-- WHAT TO WORK ON --
Could you set down exactly the lines in the records below between the line holding "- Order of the" and the line holding "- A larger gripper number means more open", inclusive?

[Items listed in a dataset]
+++
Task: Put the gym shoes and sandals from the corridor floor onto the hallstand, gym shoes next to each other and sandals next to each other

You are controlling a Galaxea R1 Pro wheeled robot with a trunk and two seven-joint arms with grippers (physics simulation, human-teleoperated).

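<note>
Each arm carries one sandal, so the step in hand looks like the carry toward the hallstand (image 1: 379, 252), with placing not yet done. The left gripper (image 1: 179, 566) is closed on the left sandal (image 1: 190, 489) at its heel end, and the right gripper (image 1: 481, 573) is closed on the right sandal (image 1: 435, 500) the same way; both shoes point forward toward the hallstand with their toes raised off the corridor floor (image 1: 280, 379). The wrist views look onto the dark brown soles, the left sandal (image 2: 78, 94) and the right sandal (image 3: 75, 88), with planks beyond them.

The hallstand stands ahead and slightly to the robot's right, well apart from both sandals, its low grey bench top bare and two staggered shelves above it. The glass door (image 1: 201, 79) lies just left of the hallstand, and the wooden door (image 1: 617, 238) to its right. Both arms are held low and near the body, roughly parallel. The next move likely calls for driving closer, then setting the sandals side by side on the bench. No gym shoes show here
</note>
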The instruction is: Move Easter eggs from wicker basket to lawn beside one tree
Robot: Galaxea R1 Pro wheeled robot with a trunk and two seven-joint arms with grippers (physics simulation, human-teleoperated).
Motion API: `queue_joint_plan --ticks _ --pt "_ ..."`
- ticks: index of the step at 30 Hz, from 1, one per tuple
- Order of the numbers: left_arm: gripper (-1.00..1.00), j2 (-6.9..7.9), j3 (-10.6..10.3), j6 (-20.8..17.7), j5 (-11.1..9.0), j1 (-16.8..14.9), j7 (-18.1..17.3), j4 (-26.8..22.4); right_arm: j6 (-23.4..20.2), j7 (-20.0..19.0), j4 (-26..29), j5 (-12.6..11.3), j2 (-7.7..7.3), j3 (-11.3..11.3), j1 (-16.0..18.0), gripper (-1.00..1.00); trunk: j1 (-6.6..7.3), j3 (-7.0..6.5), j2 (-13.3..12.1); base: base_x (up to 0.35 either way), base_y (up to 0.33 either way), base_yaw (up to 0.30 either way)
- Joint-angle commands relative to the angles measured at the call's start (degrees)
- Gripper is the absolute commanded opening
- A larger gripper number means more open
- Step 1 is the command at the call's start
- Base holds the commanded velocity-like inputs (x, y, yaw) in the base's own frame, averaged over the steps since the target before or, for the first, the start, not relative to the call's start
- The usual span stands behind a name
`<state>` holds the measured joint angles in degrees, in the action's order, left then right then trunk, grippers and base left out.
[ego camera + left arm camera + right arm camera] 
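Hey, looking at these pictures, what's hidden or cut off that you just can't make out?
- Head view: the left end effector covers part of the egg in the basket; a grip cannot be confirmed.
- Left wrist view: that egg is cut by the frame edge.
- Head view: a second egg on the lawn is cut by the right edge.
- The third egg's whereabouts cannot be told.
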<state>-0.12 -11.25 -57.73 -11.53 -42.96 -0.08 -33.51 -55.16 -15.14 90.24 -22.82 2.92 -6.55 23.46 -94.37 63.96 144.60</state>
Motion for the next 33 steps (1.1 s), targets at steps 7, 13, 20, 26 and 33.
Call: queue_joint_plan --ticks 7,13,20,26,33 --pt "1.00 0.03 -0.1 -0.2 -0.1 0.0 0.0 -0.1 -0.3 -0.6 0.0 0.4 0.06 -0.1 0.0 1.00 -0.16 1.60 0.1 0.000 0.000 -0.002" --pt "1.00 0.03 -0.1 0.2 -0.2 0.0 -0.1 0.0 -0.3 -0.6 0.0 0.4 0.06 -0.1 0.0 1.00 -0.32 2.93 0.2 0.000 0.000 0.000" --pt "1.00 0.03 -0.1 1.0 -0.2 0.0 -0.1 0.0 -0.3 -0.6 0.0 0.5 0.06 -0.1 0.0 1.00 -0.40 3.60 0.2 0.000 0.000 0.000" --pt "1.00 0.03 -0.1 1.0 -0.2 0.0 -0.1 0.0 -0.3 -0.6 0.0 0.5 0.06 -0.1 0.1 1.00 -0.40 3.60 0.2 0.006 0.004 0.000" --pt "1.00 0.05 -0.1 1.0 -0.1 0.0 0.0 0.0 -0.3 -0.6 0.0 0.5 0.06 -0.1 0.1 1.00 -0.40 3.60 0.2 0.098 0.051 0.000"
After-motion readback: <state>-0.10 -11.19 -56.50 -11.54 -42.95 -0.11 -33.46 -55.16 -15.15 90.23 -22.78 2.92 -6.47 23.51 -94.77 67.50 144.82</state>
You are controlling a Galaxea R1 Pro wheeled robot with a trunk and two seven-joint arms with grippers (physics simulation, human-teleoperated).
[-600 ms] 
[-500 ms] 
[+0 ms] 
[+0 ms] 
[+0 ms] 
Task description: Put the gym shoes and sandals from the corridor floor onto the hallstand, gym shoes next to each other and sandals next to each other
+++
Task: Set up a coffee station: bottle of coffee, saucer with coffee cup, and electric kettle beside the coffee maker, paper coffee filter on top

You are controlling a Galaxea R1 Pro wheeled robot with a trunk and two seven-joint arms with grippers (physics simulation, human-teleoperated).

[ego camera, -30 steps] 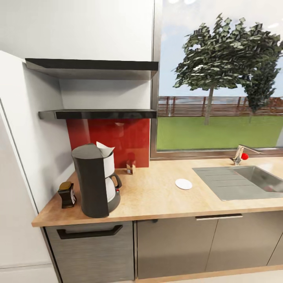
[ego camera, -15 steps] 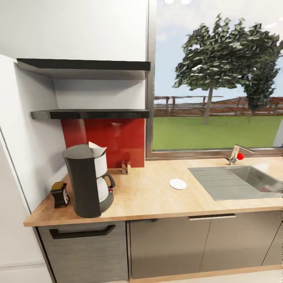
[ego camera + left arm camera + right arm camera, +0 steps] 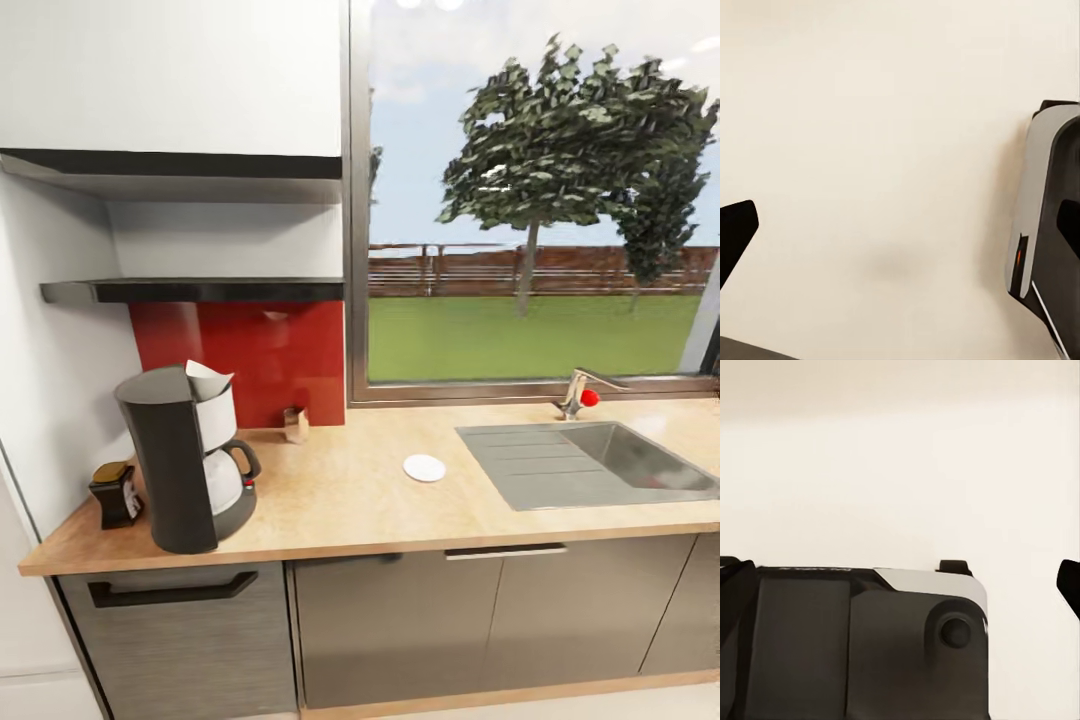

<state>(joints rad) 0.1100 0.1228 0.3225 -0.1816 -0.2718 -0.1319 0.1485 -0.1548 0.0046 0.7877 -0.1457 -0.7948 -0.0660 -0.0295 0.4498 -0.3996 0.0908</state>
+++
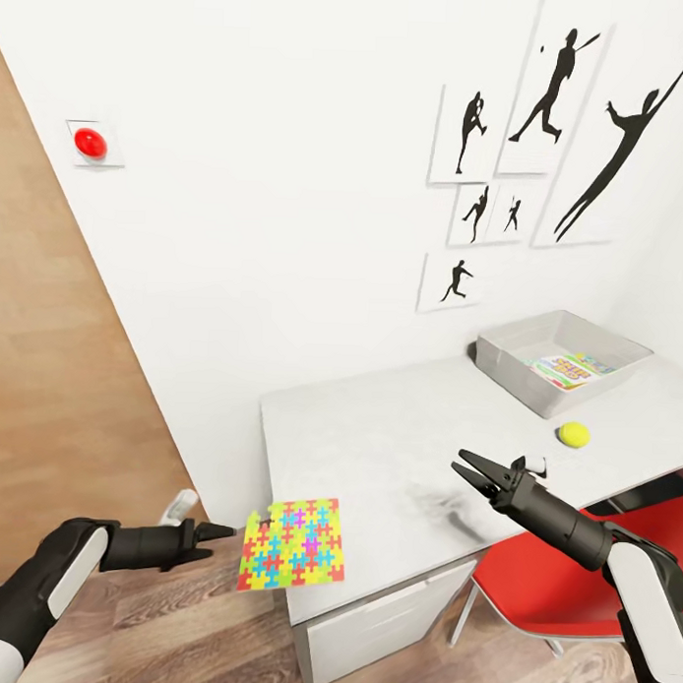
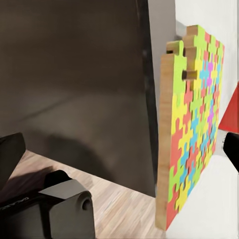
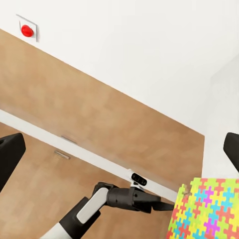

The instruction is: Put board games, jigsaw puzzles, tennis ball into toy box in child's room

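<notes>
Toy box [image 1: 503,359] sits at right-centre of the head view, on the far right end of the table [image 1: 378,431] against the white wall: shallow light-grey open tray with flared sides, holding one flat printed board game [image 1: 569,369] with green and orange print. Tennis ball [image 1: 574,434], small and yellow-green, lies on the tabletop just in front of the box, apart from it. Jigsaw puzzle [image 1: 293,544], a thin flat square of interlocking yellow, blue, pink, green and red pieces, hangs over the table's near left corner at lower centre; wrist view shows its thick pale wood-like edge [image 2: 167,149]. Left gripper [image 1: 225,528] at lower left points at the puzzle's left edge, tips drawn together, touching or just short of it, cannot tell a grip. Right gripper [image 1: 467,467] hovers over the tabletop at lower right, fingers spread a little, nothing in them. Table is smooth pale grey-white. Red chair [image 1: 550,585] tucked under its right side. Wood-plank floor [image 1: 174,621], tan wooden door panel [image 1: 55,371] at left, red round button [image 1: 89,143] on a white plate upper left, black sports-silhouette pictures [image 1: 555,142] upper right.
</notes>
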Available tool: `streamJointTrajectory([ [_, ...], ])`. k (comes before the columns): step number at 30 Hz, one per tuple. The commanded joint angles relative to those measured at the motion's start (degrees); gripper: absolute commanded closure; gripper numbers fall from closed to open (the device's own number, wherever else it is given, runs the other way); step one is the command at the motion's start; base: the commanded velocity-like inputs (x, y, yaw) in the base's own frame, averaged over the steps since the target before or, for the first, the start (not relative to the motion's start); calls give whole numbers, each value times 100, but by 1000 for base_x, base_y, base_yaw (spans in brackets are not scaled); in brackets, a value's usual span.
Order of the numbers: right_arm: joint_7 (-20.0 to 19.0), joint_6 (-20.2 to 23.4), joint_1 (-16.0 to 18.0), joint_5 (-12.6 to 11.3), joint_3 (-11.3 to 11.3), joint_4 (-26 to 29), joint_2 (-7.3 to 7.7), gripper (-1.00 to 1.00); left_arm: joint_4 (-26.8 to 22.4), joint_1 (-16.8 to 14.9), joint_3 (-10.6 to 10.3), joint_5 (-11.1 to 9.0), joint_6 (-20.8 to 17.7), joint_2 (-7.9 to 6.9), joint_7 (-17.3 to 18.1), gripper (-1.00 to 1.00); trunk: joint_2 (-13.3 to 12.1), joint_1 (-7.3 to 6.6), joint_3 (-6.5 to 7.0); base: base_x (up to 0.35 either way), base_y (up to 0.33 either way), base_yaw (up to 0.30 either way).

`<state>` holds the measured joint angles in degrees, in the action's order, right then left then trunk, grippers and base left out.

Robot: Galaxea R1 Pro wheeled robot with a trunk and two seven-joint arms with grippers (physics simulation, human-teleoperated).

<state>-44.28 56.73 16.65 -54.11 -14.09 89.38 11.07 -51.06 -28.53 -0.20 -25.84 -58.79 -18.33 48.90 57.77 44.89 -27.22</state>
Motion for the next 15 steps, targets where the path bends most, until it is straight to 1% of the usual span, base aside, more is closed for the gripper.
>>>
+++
-- WRITTEN RESPONSE --
- Order of the numbers: left_arm: gripper (-1.00..1.00), j2 (-6.9..7.9), j3 (-10.6..10.3), j6 (-20.8..17.7), j5 (-11.1..9.0), j1 (-16.8..14.9), j7 (-18.1..17.3), j4 (-26.8..22.4); right_arm: j6 (-23.4..20.2), j7 (-20.0..19.0), j4 (-26..29), j5 (-12.6..11.3), j2 (-7.7..7.3), j3 (-11.3..11.3), j1 (-16.0..18.0), gripper (-1.00..1.00); trunk: j1 (-6.6..7.3), j3 (-7.0..6.5), j2 (-13.3..12.1); base: base_x (up to 0.35 either way), base_y (up to 0.33 either way), base_yaw (up to 0.30 either way)
- Joint-angle commands relative to the angles measured at the call's start (degrees)
- Gripper is the absolute commanded opening
- A larger gripper number means more open

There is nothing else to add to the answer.